*PROBLEM DETAILS*: Determine how many lines of this material contain "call". Give only the number.

*INFORMATION PROVIDED*:
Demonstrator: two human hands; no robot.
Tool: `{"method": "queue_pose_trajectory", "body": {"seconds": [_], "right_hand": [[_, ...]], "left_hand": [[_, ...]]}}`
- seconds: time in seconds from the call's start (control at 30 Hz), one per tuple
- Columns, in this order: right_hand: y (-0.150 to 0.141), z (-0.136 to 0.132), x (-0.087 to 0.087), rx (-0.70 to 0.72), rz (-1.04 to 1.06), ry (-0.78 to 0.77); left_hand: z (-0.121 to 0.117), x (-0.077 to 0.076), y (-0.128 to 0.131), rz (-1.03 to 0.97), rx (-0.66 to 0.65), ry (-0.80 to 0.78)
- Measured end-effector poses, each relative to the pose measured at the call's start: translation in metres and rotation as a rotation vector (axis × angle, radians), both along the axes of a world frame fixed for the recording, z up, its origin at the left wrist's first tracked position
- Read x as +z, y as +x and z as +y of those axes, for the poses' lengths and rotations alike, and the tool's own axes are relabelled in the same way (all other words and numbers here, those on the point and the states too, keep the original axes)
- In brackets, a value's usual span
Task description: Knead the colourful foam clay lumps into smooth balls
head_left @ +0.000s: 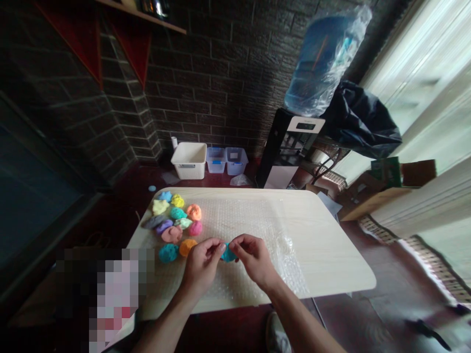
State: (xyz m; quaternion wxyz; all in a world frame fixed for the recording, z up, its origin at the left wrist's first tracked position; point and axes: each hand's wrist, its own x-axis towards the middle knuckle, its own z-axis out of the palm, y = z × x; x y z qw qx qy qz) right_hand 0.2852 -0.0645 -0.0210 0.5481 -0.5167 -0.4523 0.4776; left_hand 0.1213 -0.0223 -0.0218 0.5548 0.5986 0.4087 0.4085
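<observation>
The teal piece (228,252) is between the two hands, over the bubble-wrap sheet (245,215) on the table (327,240), nearer the near edge than the far edge. Whether its underside touches the wrap cannot be determined.

Left hand (203,260): thumb and fingers are pinched on the left side of the piece. Right hand (254,257): thumb and fingers are pinched on the right side. The hands are near each other, with the middle of the piece exposed between them.

The orange lump (187,246) is just beside the left hand, and the blue-teal lump (168,253) is beyond it, toward the left edge. A cluster of coloured lumps (178,213) extends from there along the left edge to the far-left corner.

Handling (judged from appearance): the material is probably light, soft and clay-like, with a slightly tacky rather than slippery surface. Hard pressure is likely to leave dents; pulling may thin or tear the middle. Grip opposite sides with the finger pads, apply light, even pressure, and support the underside.
</observation>
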Motion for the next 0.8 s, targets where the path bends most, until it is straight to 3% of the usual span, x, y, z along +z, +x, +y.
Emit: {"method": "queue_pose_trajectory", "body": {"seconds": [0.23,0.53,0.67,0.8], "right_hand": [[0.0015,-0.002,0.0014,-0.016,-0.093,0.054],[-0.0067,-0.0057,0.0062,-0.041,-0.126,0.056],[-0.0053,-0.0029,0.005,-0.013,0.005,0.016],[-0.0004,0.0001,0.0028,-0.004,0.004,-0.001]], "left_hand": [[-0.0015,-0.004,0.0067,-0.181,-0.024,-0.176],[-0.0018,-0.0029,0.0067,-0.005,0.027,0.053],[-0.0023,-0.0022,0.006,-0.042,0.026,0.037],[-0.0026,-0.0029,0.0061,-0.072,0.03,-0.015]]}}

*EXERCISE ANSWER*: 2